I'd like to consult with you guys regarding an issue I have on an N5K device:
I have an N5K device running software version 5.1(3)N2(1), to which the SSH access is being locked out every couple of days.
When the issue occurs, I connect it using a console cable and see a lot of open connections from our Cisco Prime Infrastructure 1.2.1 system.
In the "show users" N5K command output, I see connections which are opened for almost a month so probably the N5K or PI 1.2.1 does not clear them.
When I login to the Linux shell of the PI 1.2.1, and run the command netstat -ano, I also see a lot of open SSH sessions to the IP address of the Nexus device.
These connections remain open unless I shut down the services of PI or disable/enable the SSH feature on the N5K.
To Further investigate the issue, I also captured some traffic on the PI server using tcpdump, for a period of about a minute.
I saw no SSH traffic, so clearly these sessions are idle for a lot of time and are not in use now, so no reason for them to remain open.
This leads me to the conclusion that either PI 1.2.1 or N5K (or both) does not clear the idle sessions that are not in use anymore, and this, to my opinion, leads to the issue, where the N5K locking the SSH access to the device.
When looking at the output of "show process cpu" on the N5K during the issue, I see 98% idle cpu and the sshd process is consuming 0%, so it is not stuck.
I found four known bugs which seems to be related:
CSCty90928 - Cisco Prime LMS related bug (not PI 1.2.1) and it is already fixed.
Our LMS system that we use in parallel with PI 1.2.1 is already upgraded to the release which fixes this bug.
I believe that this is the reason why we don't see stale SSH sessions on the N5K, coming from the LMS IP address (we saw that before the upgrade).
On the other hand, I have another customer of mine that has LMS upgraded to the fixed version, and also sees this issue with its N5K devices.
So maybe it is not yet fixed in the LMS side.
CSCty00044 - Categorized as LMS related, although my Cisco SE said it is a mistake and it should be N5K related.
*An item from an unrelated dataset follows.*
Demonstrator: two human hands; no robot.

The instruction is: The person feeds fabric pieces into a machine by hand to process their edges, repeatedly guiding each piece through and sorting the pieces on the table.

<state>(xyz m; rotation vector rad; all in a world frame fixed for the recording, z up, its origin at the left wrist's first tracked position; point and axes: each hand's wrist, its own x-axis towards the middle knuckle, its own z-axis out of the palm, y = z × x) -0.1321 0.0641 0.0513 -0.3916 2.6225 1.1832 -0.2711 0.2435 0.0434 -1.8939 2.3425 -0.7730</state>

Anyway, it is in open (waiting) state.
CSCuc90628 - N5K related, in open (postponed) state.
He said that they were postponed or terminated because Cisco thinks that the issue was fixed in LMS with bug CSCty90928.
Do you know what is the ETA for a fix for these two bugs (CSCuc90628 and CSCty00044), and if the fix will be on the N5K devices or on LMS/PI systems?
Or maybe there are some other related bugs?
Attached are the following files:
ssh_limit_200213173389.gz -> tac-pac from the N5K during the issue.
pi-tech-support -> show tech-support from the PI CLI during the issue.
pi-tcpdump.pcap -> tcpdump takem from the Linux shell of PI during the issue, for a period of about a minute.
netstat_ano.txt -> netstat -ano output from the Linux shell of PI, taken during the issue.
5596-firewall2-usesr+sockets -> output of "show users" and "sh sockets connection tcp" commands from the N5K, taken during the issue.
I'll be greatful for any advice.